Ужин прошел довольно хорошо. Фильм — какая-то драма с большой любовью — тоже оказался во вкусе Лиды. Номера с раздеванием в кабаре ловко сочетались с юмористическими скетчами, к тому же артистки, красивые как куклы, не забыли хорошо надушиться. В общем, все шло куда лучше, чем вначале.
— Мне кажется, я могла бы привыкнуть к здешней жизни, будь со мной по-настоящему близкий человек, — возвращается Лида к прежнему разговору, покорно повинуясь мне в ритме танго.
— У вас есть отец.
— Я говорю о человеке по-настоящему близком.
— Понимаю. То, чего вам хочется, каждый норовит найти и не находит. Париж — это большой базар. Как только вы свыкнетесь с мыслью, что надо продаваться, жизнь сразу покажется вам более легкой и сносной.
— Надоели вы с вашим цинизмом. Не портите мне хоть этот вечер.
— Ладно, ладно, — соглашаюсь я и плотнее прижимаю девушку к себе, ощущая ее тело под простым поплиновым платьем, которое, к счастью, в полумраке не очень бросается в глаза.
Танец кончается, и мы возвращаемся за маленький столик.
— Еще одно виски?
— Мерси. Я предпочитаю что-нибудь прохладительное.
— Два швепса! — говорю я проходящему кельнеру.
— И один скотч! — слышится у меня за спиной мягкий женский голос.
Я оборачиваюсь.
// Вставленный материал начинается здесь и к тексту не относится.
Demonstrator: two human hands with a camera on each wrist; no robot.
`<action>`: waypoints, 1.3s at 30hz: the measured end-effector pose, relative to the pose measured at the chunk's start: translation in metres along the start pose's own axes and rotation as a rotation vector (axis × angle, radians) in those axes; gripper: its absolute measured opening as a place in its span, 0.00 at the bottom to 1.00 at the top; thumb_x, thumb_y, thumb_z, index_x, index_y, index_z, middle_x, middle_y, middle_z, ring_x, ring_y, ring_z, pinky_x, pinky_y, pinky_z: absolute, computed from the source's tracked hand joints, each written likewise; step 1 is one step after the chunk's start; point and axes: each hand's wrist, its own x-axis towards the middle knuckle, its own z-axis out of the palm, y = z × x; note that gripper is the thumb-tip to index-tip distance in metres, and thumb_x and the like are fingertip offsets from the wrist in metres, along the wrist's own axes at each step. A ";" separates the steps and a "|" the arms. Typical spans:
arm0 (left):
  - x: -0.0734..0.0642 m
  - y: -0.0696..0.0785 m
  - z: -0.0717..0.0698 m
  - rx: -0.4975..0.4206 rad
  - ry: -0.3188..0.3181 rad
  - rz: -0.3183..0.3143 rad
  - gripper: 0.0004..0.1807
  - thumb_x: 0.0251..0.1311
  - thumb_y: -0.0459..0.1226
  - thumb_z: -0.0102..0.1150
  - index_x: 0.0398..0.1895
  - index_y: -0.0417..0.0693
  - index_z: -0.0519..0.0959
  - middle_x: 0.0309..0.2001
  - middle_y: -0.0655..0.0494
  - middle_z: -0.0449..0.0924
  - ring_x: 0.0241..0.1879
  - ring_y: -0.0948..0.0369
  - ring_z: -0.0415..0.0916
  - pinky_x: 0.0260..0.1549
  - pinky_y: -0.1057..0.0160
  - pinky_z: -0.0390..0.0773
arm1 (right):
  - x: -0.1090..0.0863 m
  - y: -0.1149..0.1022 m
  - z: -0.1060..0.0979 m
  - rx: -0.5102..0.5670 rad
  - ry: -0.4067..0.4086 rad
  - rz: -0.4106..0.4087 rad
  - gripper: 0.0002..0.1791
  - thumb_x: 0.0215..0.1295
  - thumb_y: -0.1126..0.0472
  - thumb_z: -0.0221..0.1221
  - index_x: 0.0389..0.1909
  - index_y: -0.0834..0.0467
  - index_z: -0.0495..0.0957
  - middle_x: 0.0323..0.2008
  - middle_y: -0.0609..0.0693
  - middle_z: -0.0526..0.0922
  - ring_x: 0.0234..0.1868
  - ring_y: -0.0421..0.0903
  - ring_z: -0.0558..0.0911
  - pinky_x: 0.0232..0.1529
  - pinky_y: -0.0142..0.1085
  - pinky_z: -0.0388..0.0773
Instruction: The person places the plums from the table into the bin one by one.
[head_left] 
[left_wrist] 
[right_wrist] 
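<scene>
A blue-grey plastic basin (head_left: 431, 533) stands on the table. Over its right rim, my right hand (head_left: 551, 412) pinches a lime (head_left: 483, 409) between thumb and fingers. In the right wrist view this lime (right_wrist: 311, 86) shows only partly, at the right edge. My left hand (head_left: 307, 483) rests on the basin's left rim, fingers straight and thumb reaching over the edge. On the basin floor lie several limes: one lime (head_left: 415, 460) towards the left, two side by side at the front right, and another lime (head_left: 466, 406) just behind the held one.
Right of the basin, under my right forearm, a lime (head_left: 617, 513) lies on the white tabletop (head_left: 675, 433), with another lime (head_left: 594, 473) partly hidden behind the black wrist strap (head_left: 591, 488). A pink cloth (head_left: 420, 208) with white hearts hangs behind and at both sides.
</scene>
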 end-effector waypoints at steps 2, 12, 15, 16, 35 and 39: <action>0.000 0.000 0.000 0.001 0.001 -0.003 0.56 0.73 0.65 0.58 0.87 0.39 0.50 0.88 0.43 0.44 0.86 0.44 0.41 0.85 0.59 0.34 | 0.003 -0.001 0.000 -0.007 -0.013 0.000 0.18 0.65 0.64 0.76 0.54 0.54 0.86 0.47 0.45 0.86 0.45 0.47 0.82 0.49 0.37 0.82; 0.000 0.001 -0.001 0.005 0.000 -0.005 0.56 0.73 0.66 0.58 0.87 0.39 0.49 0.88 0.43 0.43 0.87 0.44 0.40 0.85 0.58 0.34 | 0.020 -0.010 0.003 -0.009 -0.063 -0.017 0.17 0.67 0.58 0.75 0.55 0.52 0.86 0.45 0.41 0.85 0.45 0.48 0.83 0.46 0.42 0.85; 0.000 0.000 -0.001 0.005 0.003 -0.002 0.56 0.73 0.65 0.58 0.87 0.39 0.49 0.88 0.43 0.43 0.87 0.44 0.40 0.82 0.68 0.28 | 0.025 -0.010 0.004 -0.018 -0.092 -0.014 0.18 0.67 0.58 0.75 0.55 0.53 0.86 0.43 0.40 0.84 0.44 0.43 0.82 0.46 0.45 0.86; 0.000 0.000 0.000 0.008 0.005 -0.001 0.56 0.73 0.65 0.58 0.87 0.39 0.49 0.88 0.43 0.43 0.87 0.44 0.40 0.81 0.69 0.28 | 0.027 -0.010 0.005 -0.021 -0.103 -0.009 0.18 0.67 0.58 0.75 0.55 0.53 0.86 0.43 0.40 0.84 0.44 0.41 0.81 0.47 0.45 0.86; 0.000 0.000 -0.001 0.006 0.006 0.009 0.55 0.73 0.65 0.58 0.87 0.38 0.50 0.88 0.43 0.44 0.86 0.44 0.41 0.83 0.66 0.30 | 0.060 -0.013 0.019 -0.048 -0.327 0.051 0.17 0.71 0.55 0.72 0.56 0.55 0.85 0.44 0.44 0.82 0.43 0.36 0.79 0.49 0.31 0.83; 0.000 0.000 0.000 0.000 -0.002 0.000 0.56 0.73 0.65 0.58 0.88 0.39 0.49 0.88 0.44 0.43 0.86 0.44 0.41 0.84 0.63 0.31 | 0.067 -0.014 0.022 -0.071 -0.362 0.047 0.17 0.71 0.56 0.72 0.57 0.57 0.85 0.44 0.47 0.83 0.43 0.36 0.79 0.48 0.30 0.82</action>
У стола в бледно-розовом, кружевном платье для коктейля стоит Франсуаз. Какая женщина! Все цвета ей идут. Но в данный момент это не производит на меня никакого впечатления. Вернее, полностью отравляет все.
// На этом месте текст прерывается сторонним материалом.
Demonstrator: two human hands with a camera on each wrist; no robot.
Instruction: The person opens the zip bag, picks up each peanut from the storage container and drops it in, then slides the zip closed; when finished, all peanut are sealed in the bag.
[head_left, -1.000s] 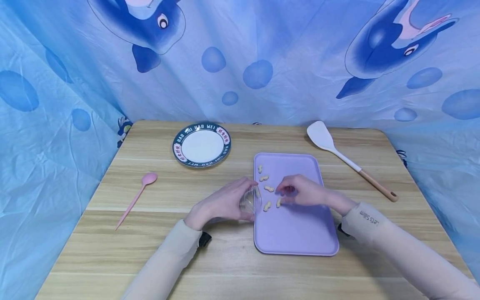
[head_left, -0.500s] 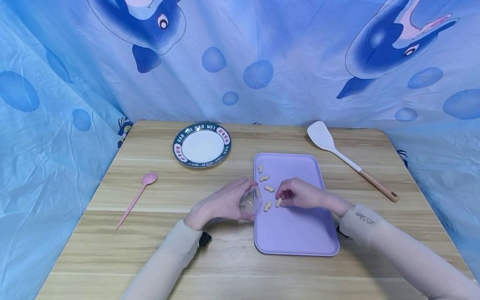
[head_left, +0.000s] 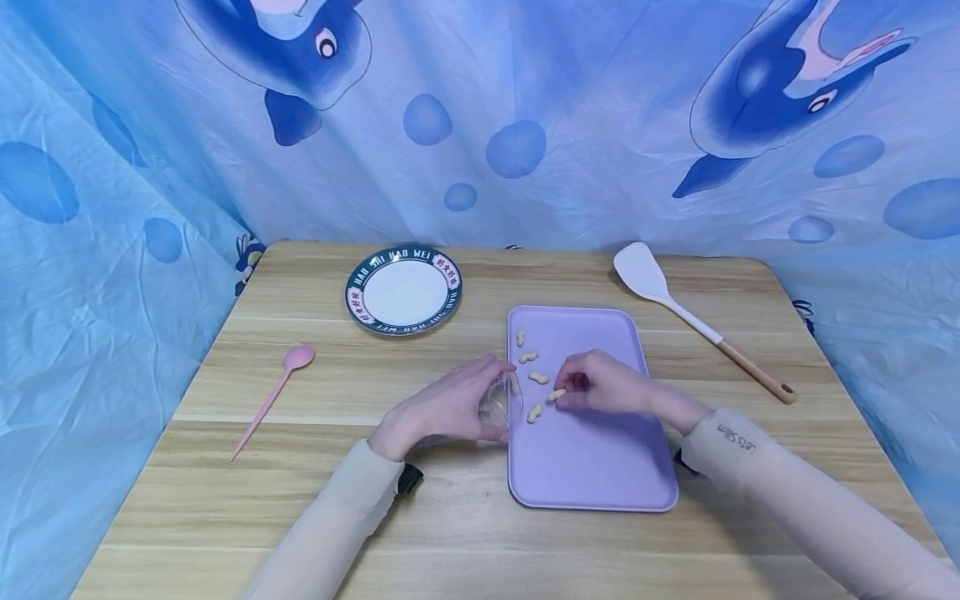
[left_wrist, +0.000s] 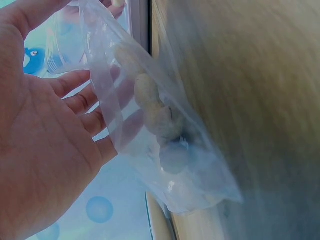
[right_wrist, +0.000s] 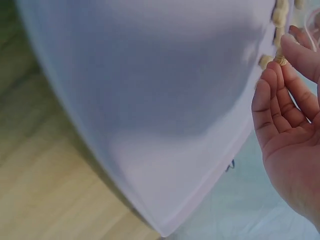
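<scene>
My left hand (head_left: 456,402) holds a clear plastic bag (head_left: 497,403) by its mouth at the left edge of the purple tray (head_left: 592,471). In the left wrist view, several peanuts (left_wrist: 150,97) show through the bag's wall, and the thumb and fingers spread its opening. Over the tray, my right hand (head_left: 606,383) pinches a peanut (head_left: 556,395) between thumb and fingertips; its end (right_wrist: 280,60) shows at the fingertips in the right wrist view. Several loose peanuts (head_left: 537,378) lie along the tray's left side, between my two hands.
A white plate (head_left: 405,293) with a dark green rim stands at the back left. Further left lies a pink spoon (head_left: 279,392). A white spatula (head_left: 663,293) with a wooden handle rests right of the tray. Behind the wooden table (head_left: 450,550) hangs a blue curtain (head_left: 570,83).
The peanut at my right fingertips has turned from upright to nearly sideways and shifted slightly away from me. My left hand and the bag stay in place.
</scene>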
— Что, ты даже не пригласишь меня сесть? — спрашивает Франсуаз. — Или забыл, что назначил мне свиданье?
— На завтра, — поправляю я, бросая на нее убийственный взгляд.
— На сегодня, а не на завтра, — настаивает Франсуаз, пододвигая стул и устраиваясь за столом. — Многочисленные связи, дорогой мой Эмиль, порождают хаос в личной жизни. Об этом я уже не раз говорила тебе.
Она посматривает на Лиду, точнее, на ее жалкое платьице с тем презрительным сожалением, на какое способны только женщины, и добавляет:
— Но раз уж ты все спутал, то сохраняй хоть хладнокровие. Познакомил бы нас!
Знакомя их, я с ужасом замечаю, что Лида готова заплакать.
— Вы как будто чем-то расстроены, — говорит Франсуаз, снова разглядывая ее. — Он того не стоит. Берите пример с меня: не слишком принимайте его всерьез, и все будет в порядке.